# [Your instructions]
In the records below, how many lines hold the word "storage"? Give only the number.

____________

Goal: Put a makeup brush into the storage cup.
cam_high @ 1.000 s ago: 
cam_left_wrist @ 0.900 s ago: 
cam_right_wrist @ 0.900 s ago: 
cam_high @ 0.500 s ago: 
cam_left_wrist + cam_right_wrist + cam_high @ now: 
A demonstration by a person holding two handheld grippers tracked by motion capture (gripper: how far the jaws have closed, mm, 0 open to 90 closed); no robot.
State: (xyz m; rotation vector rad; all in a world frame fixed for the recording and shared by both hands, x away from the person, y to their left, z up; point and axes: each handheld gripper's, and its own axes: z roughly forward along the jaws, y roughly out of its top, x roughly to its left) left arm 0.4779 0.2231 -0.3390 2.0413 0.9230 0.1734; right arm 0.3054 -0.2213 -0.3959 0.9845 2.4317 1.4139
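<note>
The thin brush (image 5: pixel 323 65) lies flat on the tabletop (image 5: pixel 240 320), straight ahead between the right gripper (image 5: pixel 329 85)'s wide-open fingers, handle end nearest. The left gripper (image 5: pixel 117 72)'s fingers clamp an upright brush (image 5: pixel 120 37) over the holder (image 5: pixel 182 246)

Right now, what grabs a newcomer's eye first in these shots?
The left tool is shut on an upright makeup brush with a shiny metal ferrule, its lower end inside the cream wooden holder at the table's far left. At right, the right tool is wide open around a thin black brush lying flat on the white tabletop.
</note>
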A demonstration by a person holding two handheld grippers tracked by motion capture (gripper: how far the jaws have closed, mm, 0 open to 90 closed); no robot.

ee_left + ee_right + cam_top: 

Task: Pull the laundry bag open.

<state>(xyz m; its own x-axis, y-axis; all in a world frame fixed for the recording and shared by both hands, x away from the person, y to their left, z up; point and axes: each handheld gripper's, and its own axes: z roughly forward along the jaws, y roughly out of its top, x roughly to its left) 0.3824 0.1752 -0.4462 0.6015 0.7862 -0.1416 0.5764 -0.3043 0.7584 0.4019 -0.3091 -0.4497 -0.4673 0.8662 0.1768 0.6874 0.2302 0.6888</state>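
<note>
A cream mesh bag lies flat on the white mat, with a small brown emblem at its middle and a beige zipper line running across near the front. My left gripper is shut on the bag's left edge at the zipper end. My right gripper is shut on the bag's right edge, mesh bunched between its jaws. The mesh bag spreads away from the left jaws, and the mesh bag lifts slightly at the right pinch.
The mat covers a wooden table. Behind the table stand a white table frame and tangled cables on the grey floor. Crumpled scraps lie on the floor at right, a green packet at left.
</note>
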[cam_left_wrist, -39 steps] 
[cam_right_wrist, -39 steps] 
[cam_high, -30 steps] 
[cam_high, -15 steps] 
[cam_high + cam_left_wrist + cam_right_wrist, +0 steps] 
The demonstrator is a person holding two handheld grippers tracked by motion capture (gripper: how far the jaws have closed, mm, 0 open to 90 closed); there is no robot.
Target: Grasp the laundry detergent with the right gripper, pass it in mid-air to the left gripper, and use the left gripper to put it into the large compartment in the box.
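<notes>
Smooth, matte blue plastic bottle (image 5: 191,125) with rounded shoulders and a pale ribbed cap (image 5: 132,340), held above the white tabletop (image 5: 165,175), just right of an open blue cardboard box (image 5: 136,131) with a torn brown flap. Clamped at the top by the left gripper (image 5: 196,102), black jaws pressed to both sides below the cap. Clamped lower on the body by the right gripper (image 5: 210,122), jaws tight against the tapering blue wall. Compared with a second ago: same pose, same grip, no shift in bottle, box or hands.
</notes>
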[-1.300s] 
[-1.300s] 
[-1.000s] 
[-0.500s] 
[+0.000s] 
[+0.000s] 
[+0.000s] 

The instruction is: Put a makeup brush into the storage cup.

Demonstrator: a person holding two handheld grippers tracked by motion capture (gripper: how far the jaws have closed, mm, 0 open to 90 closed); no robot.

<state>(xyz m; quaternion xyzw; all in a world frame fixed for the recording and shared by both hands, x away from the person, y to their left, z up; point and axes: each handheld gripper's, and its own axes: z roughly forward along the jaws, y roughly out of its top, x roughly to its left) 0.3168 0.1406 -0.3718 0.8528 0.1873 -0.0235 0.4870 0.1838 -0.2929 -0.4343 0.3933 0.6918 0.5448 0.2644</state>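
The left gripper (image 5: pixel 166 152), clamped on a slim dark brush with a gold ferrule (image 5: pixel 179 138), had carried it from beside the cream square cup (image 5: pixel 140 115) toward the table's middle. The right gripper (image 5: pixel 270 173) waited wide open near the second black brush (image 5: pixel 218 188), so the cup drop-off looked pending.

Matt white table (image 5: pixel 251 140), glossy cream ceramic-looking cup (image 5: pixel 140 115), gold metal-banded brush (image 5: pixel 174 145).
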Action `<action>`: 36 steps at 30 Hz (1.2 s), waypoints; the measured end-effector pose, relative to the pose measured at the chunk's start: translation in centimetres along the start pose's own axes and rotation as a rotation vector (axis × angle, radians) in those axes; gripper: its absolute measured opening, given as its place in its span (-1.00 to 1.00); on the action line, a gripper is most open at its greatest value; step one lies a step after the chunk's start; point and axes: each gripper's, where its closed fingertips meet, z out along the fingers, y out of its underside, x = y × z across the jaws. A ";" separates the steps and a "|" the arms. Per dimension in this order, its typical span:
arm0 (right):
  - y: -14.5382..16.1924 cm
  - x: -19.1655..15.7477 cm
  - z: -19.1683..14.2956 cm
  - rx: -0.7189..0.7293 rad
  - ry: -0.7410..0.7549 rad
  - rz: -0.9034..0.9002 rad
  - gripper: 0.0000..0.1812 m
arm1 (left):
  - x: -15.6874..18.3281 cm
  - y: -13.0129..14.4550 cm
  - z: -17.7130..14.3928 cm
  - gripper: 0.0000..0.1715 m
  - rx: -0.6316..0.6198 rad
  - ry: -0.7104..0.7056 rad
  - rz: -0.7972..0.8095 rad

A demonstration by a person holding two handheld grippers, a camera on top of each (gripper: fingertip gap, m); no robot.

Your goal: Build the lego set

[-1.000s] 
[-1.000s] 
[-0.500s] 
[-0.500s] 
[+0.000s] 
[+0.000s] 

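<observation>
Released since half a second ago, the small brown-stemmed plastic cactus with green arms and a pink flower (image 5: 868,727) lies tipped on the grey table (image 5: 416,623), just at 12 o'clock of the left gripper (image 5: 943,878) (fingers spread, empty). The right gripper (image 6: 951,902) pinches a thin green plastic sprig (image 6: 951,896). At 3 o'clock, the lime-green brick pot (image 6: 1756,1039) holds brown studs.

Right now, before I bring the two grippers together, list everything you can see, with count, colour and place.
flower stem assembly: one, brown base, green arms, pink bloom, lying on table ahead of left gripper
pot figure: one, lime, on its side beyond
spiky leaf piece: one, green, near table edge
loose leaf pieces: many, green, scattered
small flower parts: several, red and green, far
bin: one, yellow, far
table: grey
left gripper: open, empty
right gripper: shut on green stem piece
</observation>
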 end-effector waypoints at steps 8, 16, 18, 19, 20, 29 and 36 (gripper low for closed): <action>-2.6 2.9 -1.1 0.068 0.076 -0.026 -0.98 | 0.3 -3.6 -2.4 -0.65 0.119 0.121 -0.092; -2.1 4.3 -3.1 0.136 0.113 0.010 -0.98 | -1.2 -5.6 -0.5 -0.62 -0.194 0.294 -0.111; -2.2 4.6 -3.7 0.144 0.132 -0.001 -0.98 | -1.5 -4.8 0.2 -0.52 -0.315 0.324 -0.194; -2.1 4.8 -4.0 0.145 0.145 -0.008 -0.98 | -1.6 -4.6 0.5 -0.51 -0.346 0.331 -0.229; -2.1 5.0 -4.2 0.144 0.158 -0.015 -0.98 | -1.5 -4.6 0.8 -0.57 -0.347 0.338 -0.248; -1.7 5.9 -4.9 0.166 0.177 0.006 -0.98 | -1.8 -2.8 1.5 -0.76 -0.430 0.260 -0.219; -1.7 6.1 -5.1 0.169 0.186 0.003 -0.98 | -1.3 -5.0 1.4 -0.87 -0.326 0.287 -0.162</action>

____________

# [Your response]
2